▶ DESCRIPTION OF THE TASK
What you return should be the complete data below, word for word, with no pictures in it.

▶ DATASET EXCERPT
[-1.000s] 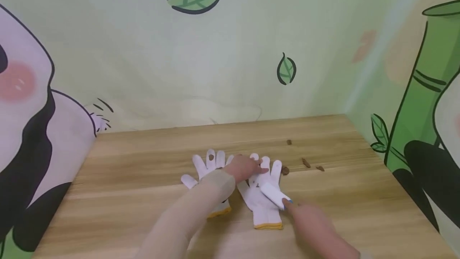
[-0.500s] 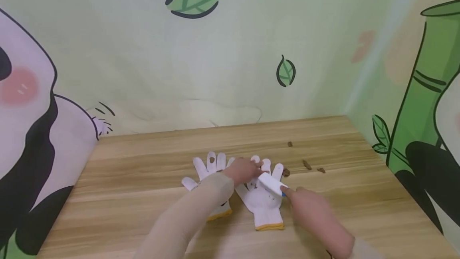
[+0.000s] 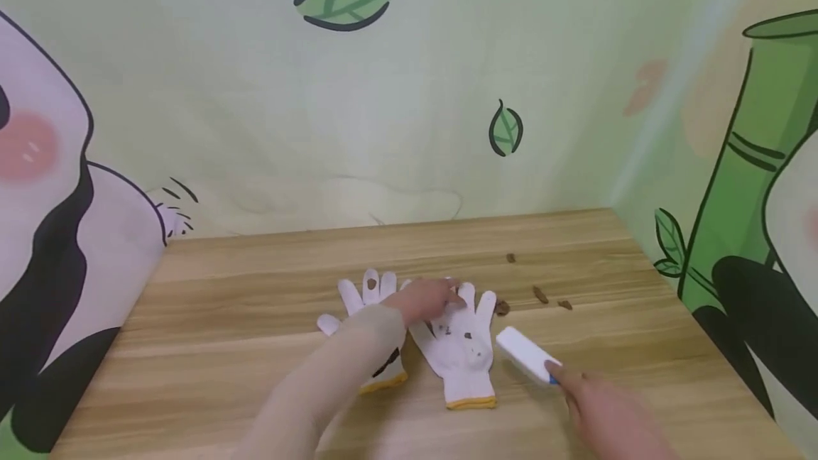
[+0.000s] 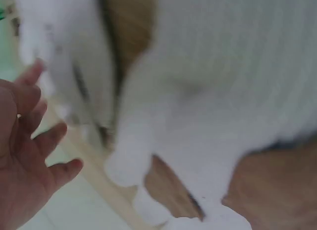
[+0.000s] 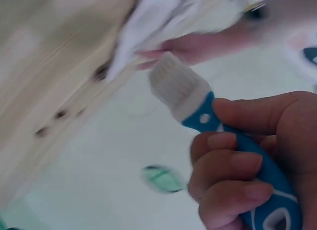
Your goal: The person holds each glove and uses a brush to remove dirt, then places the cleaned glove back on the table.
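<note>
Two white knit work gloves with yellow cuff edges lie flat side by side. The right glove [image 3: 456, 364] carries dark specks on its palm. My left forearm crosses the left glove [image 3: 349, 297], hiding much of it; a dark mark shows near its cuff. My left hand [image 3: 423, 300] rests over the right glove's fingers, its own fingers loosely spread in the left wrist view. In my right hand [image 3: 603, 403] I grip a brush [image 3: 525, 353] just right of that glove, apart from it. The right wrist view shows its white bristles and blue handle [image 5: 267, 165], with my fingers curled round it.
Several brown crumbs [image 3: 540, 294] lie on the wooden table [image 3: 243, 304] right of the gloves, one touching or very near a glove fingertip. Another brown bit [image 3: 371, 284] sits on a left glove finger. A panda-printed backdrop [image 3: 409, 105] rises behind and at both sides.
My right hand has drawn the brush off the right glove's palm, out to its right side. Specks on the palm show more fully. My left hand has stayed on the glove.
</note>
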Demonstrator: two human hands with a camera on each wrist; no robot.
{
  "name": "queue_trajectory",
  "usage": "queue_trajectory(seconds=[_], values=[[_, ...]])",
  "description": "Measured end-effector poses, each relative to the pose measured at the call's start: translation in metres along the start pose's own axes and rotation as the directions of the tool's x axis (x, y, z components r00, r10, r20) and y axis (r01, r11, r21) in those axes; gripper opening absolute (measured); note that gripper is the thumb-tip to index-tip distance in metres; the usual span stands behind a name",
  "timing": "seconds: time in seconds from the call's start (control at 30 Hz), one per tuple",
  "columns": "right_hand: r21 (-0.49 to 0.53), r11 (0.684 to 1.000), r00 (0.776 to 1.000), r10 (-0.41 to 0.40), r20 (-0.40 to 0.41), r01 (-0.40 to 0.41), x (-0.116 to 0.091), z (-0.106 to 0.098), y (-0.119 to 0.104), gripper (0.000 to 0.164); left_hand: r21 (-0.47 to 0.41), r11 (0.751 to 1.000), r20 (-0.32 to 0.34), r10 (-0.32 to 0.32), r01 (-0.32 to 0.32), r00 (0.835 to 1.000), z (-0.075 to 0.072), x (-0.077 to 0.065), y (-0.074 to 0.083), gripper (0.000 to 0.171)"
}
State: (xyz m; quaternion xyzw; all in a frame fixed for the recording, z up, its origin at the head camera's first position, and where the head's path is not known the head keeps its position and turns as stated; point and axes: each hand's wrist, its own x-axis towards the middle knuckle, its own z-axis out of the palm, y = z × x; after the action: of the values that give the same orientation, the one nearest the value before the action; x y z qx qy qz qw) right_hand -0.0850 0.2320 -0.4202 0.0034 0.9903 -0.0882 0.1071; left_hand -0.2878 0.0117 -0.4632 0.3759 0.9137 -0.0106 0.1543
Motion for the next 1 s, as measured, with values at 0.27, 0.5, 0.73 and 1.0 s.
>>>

▶ THE COMPLETED TASK
[-1.000s] 
[-0.500s] 
[+0.000s] 
[+0.000s] 
[+0.000s] 
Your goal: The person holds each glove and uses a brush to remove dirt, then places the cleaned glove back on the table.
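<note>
Two white knit work gloves with yellow cuff edges lie flat side by side. The right glove [image 3: 456, 364] carries dark specks on its palm. My left forearm crosses the left glove [image 3: 349, 297], hiding much of it; a dark mark shows near its cuff. My left hand [image 3: 423, 300] rests over the right glove's fingers, its own fingers loosely spread in the left wrist view. In my right hand [image 3: 603, 403] I grip a brush [image 3: 525, 353] just right of that glove, apart from it. The right wrist view shows its white bristles and blue handle [image 5: 267, 165], with my fingers curled round it.
Several brown crumbs [image 3: 540, 294] lie on the wooden table [image 3: 243, 304] right of the gloves, one touching or very near a glove fingertip. Another brown bit [image 3: 371, 284] sits on a left glove finger. A panda-printed backdrop [image 3: 409, 105] rises behind and at both sides.
My right hand has drawn the brush off the right glove's palm, out to its right side. Specks on the palm show more fully. My left hand has stayed on the glove.
</note>
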Demonstrator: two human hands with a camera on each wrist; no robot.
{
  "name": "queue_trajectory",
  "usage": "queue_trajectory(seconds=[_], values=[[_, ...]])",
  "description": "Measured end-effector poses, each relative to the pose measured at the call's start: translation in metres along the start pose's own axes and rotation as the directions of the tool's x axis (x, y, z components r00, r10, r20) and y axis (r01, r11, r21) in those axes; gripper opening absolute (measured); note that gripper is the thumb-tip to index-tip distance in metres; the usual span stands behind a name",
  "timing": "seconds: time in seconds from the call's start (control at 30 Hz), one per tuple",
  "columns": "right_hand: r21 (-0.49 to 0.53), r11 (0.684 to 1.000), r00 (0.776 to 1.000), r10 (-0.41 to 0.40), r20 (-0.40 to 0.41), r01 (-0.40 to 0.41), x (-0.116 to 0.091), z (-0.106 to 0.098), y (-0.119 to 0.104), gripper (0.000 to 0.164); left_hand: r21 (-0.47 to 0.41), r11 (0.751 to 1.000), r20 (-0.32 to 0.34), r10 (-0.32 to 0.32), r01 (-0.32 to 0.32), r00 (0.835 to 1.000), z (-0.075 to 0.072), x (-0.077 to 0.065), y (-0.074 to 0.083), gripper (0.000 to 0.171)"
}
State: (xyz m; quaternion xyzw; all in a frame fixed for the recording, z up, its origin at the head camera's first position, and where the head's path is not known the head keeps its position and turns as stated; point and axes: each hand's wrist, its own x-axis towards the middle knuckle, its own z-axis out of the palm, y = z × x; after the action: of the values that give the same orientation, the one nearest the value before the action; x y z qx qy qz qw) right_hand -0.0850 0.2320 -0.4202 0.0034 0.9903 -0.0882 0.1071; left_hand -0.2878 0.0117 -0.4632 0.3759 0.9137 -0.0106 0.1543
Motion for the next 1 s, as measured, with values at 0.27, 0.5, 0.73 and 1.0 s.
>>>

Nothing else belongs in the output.